Beside the fact that you guys don’t have nice smelly Hello Kitties, this is another reason why I don’t like to hang out with you fuckwitted, fucktarded guys. Ever notice how troublesome you assholes are?
Its not my fault you never take my advice.
Well, if you had some nice smelling Kitties, things would be different and I might listen to your hormonal imbalances, Vic. But it’s always about “lift kits” and superficial shit, ya know?
@FRED, STOP Acting like a THUG on the Internet!!!
When a little person like Pappa Smurf can kick your FAT ASS………
Wow 2lolo is a tool, I never thought of it that way…
That’s the fake 2lolo. He’s a jackass.
Where’s the real one. He’s funny.
@Kelta.Rose, You been sucking on my TOOL……
Ya, that’s what’ll happen to you if you listen that the fucking retarded music! You guys are fucked up stupid, just like Die Antwoord.
Die Antwoord not fucked up stupid; ZEF!!! Watch video.
You’re not superman man.
The Irish don’t fail often. But when they do, they do epically!
WHY ARE YOU SO GAY 2LOLO I FUCKING HATE YOU.
Sounds like someone needs to masturbate.^^
MAKES NO SENSE.
you really have one serious boner for 2lolo don’t you?
Hey, we can’t read your avatar, what does it say?
Thanks.
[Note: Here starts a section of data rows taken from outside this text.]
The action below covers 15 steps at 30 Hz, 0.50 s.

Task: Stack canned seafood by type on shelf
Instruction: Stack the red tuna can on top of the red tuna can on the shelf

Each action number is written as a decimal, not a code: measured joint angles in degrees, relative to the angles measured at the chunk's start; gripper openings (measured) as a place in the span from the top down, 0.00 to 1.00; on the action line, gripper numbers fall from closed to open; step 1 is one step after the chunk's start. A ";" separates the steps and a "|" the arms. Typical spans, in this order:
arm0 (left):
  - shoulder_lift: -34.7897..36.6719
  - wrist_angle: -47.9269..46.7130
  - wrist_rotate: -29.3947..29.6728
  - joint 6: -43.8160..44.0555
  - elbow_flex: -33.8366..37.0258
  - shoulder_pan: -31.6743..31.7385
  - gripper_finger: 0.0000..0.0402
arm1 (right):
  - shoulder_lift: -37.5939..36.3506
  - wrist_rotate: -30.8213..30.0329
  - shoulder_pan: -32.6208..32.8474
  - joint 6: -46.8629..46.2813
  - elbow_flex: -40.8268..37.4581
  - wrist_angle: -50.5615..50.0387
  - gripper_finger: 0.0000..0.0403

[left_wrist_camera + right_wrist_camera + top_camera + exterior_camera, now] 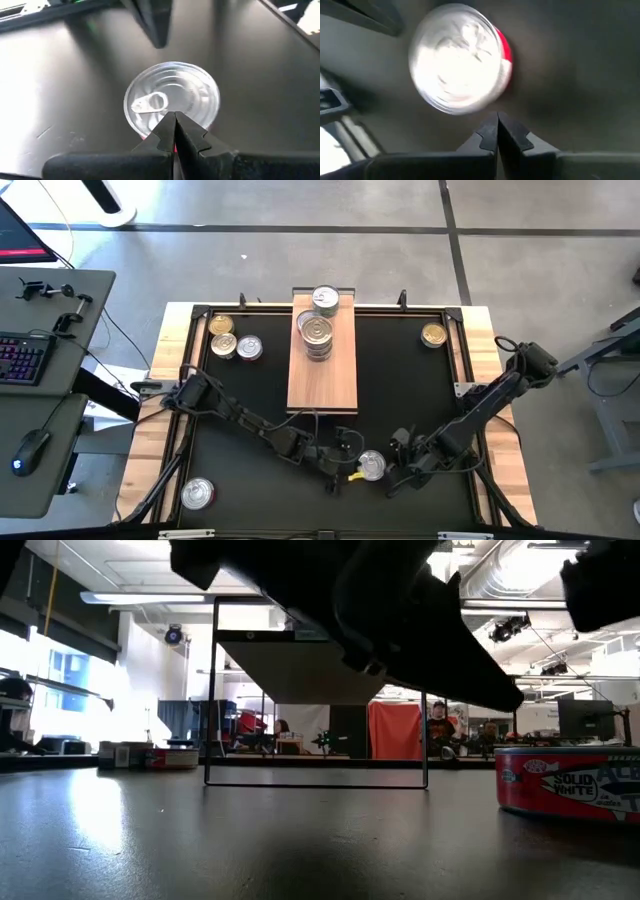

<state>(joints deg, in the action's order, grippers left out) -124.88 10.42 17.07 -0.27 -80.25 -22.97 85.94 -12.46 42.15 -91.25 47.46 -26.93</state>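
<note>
Left end effector (175, 131) and right end effector (497, 131) both pinched together, flanking one silver tin (371, 466) near front tabletop edge (330, 532), shelf (322, 370) well apart, bare black mat (420, 385) between.

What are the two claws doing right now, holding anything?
Left claw: shut, empty, beside the silver can.
Right claw: shut, empty, near the same can.

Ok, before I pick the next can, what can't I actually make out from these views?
- High view: side labels of the stacked cans on the shelf are too small to tell type.
- Low view: a dark arm up close blocks the shelf; the red can is cut off by the right edge.
- Right wrist view: the can lid is blurred, its print unreadable.
- Left wrist view: the silver lid shows, its side label hidden.
</note>
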 joint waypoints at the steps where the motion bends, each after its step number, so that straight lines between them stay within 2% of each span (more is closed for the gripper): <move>1: -0.11 -0.04 -0.08 -0.01 -0.02 -0.04 1.00 | 0.20 0.73 0.00 -0.20 0.00 -0.75 1.00; 6: -0.90 -0.17 -3.26 -1.20 -0.04 -0.10 1.00 | 0.32 1.32 -0.57 -0.25 -0.02 -1.69 1.00; 15: -1.64 -0.33 0.51 -1.93 0.00 -0.27 1.00 | 3.86 4.59 -1.77 -0.75 -0.04 -0.16 1.00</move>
<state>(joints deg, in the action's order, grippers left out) -126.52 10.09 17.58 -2.20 -80.25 -23.24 89.80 -7.87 40.38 -92.00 47.42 -27.09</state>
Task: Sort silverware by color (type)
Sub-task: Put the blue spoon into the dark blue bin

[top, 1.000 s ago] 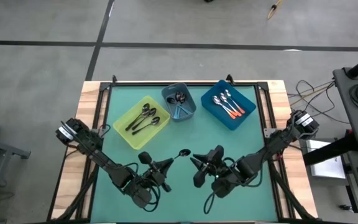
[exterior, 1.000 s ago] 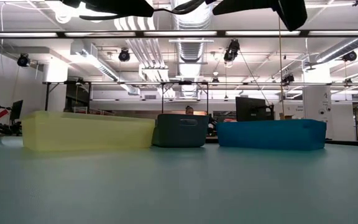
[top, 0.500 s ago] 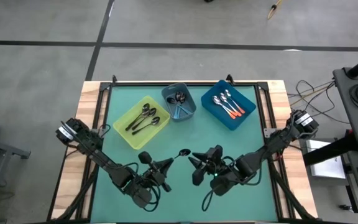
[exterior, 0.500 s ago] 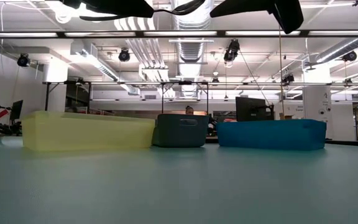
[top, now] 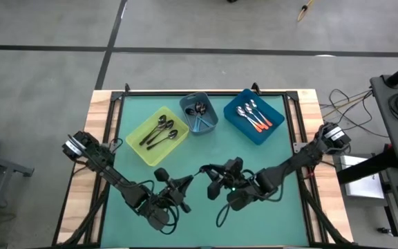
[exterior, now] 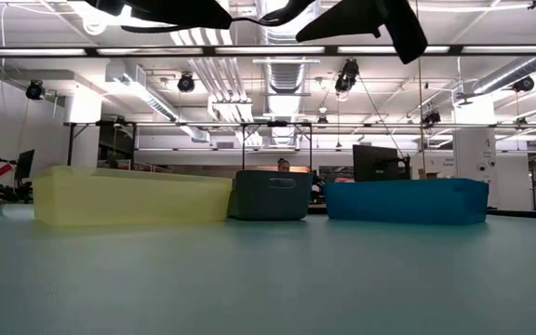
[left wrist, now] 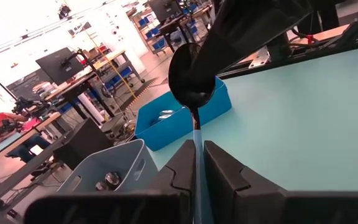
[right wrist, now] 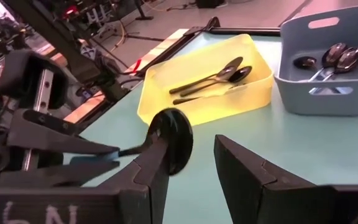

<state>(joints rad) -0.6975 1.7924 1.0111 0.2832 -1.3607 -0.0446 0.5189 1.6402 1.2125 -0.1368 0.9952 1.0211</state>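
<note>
Spoon handover, lower centre of table.
Left gripper (top: 185,181) fingers pinch blue-handled spoon (left wrist: 192,78) above the table (top: 254,159); right gripper (top: 209,181) fingers spread, straddling its bowl. Other spoons (top: 253,115) in bins (top: 156,149), upper centre.

Silverware: one spoon held off the table, remainder sorted in bins.
Light-blue-handled spoon (left wrist: 192,84): airborne at table centre. Black-handled spoons (top: 159,131): 10 o'clock. Blue-handled (top: 199,119): 12 o'clock. Orange-red-handled (top: 253,117): 1 o'clock.
</note>
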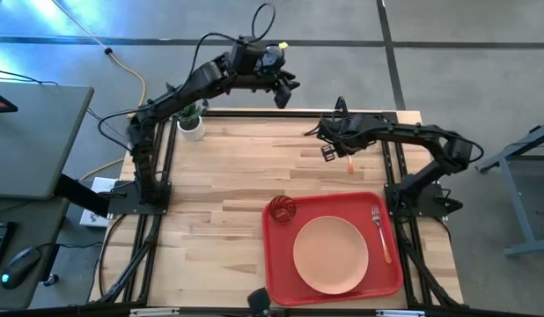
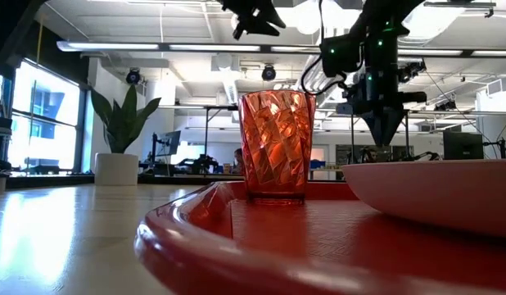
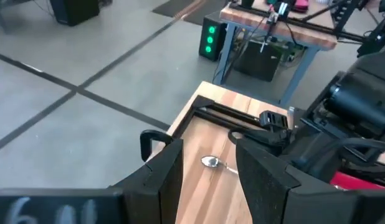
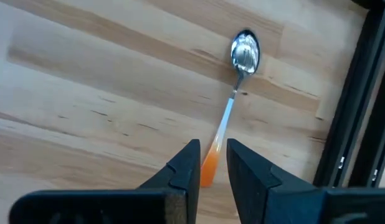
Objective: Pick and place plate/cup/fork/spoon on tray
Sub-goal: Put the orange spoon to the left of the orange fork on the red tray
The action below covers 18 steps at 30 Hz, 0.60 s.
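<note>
The right tool [image 4: 211, 163] hung over the spoon [image 4: 233, 99] on the tabletop [image 1: 228, 176], fingers slightly parted astride its orange handle; the left tool [image 3: 208, 168] stood spread, raised.

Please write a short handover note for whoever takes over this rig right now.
Right gripper: low over the spoon on the bare table, fingers slightly apart astride its orange handle; not lifted.
Left gripper: raised beyond the table's far edge, fingers open, empty.
Done: plate, cup and fork are on the tray.
Left: grasp the spoon and place it on the tray.
</note>
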Each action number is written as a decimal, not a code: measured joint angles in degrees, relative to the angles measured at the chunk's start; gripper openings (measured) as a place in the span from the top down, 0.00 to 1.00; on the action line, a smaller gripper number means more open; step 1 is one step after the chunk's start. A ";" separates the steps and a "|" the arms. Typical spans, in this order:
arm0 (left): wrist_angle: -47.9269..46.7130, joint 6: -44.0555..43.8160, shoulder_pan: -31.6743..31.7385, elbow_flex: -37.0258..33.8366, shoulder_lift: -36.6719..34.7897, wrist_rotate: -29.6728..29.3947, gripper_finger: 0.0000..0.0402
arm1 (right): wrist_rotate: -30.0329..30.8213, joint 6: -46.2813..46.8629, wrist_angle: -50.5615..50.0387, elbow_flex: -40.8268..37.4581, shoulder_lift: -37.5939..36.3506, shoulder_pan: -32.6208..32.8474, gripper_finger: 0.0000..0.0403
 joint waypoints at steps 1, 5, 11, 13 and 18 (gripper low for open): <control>2.24 0.01 0.00 -3.11 -1.71 -0.43 0.66 | 0.17 -0.09 -0.09 0.00 0.28 0.02 0.82; 13.41 -2.08 0.20 -17.34 -9.95 -2.46 0.66 | 2.36 -1.06 0.64 -1.18 0.22 -0.67 0.82; 26.16 -6.47 2.22 -35.41 -20.41 -3.23 0.66 | -6.17 -0.16 7.73 -11.50 -3.06 -4.45 0.82; 27.47 -7.45 2.47 -38.98 -22.72 -3.22 0.66 | -7.95 1.20 10.71 -14.86 -5.05 -4.60 0.82; 27.36 -9.69 2.01 -44.79 -25.16 -4.60 0.66 | -12.38 4.34 20.24 -21.88 -8.72 -4.79 0.82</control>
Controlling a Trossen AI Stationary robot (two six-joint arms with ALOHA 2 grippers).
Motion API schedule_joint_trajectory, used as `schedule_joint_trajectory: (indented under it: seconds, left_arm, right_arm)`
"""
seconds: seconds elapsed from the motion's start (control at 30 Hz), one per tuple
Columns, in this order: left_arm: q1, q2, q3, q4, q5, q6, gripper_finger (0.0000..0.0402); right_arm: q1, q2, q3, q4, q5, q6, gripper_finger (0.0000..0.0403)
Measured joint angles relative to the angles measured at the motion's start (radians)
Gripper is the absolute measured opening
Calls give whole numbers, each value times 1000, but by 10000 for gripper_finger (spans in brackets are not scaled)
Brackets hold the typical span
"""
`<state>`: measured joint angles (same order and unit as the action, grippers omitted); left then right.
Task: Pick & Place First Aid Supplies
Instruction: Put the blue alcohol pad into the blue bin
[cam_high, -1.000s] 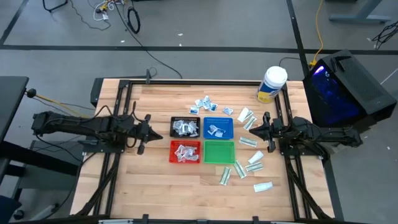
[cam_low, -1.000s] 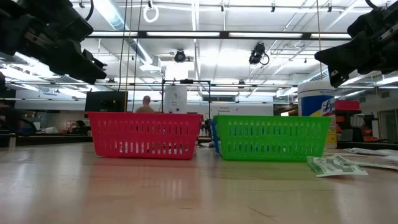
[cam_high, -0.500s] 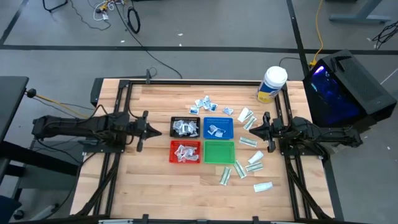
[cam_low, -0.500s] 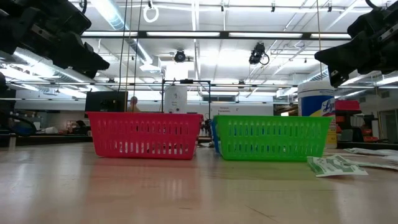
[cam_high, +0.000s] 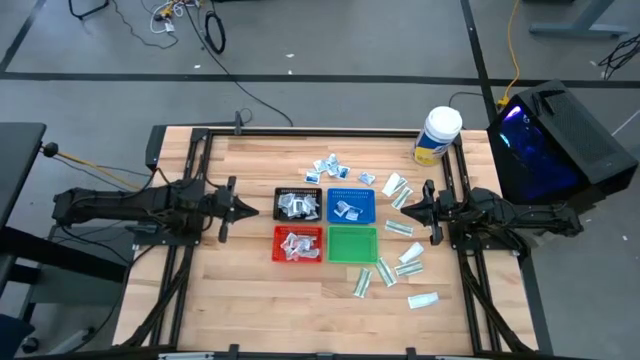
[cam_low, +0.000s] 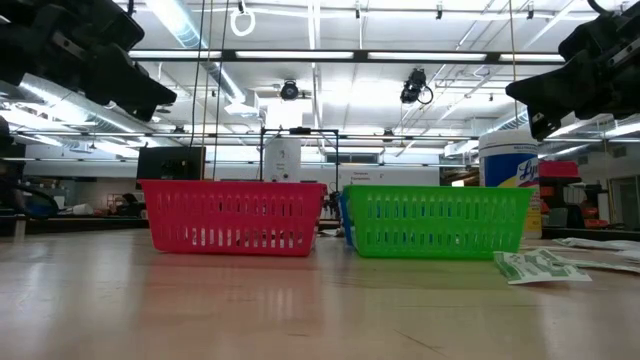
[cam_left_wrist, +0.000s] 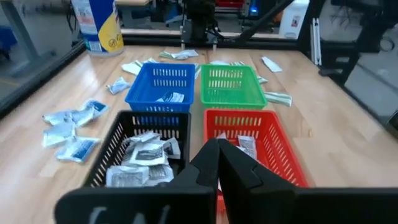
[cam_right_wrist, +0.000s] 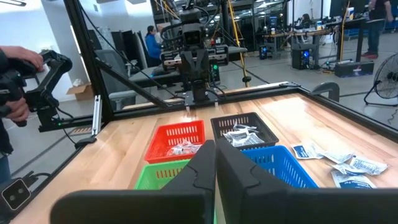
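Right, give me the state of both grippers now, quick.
Left gripper: jaws closed, holding nothing, left of the black tray.
Right gripper: jaws closed, holding nothing, right of the blue tray.

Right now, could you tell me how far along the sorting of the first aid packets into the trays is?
Partly done. The black tray, red tray and blue tray already hold packets; the green tray looks empty. Nothing is in hand: the left gripper and right gripper are both shut, holding nothing, beside the trays. Left to do: squarish packets behind the trays and white-and-green packets on the right.
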<state>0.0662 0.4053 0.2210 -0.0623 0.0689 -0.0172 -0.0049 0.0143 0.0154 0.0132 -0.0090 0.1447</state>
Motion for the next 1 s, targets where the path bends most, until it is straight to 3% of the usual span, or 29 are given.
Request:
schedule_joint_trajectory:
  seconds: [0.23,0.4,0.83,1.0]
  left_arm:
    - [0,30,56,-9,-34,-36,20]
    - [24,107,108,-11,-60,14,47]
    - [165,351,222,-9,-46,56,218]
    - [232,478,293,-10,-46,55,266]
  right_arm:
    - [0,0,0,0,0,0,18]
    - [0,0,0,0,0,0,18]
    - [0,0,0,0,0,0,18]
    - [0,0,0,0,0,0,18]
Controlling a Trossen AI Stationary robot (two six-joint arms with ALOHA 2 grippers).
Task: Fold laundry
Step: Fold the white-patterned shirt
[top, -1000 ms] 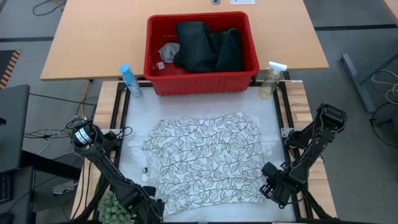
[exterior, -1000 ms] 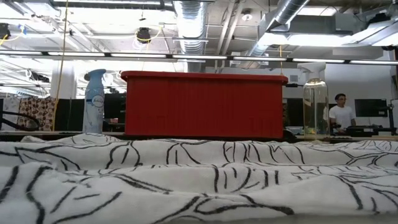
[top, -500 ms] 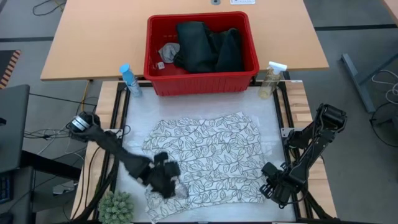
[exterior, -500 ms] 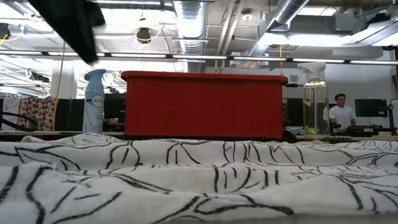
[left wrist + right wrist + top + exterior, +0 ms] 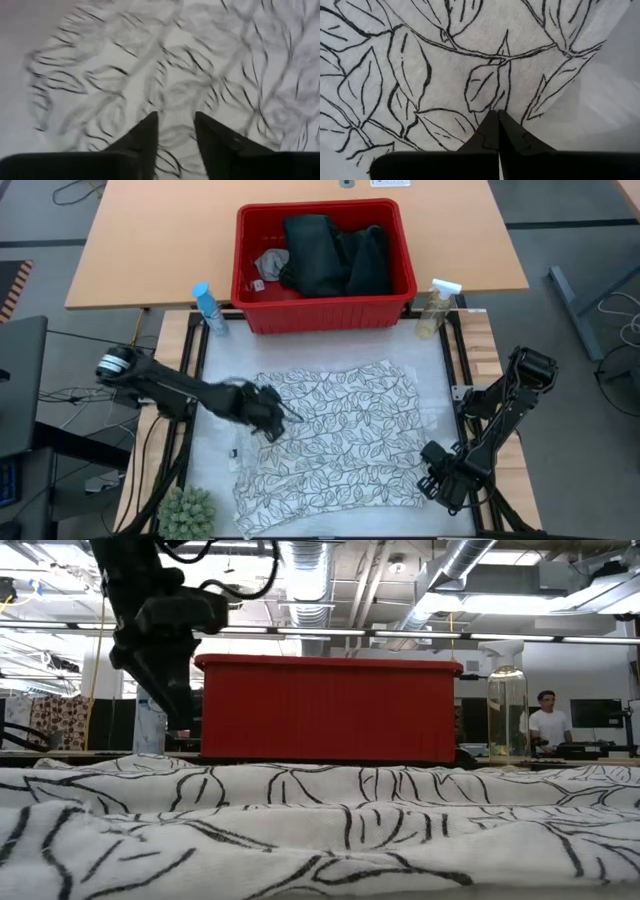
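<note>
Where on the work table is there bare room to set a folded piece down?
Bare strips border the leaf-print cloth: one between it and the red basket, one along its left edge, though the left gripper hangs there. The right near corner is crowded by the right gripper.

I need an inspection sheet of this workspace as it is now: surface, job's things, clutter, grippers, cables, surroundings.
Surface: table covered by a pale sheet, wooden strips at its sides.
Job's things: leaf-print cloth spread flat; dark garments and small grey cloth in the red basket.
Clutter: blue spray bottle, clear spray bottle, green plant.
Grippers: left gripper open over the cloth's left part; right gripper shut at the cloth's near right corner.
Cables: bundle on floor at left.
Surroundings: person far behind.
</note>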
For hating me….
Listen me, watch the video of the song Die Antwoord – Baby’s on Fire and wait for pedobear…
It’s A Bird?… It’s A Plane?… It’s Superman?….no..It´s just a drunk Irish.
Too bad he survived.
He’s gotta be on more than alcohol – people are are drunk enough to try to jump out a window and generally too drunk to stand up, let alone run and jump out the window.
you clearly haven’t been around enough drunk people. you should be glad of that though.
Maybe he’s not even drunk. Maybe he’s just an idiot.
Die fucking antwoord !
What? It’s just a little cut. Just throw some antiseptic on it and stop crying about it. LOL.
Just another example of why people with an I.Q. below 140 should not be allowed to love on their own, or drink.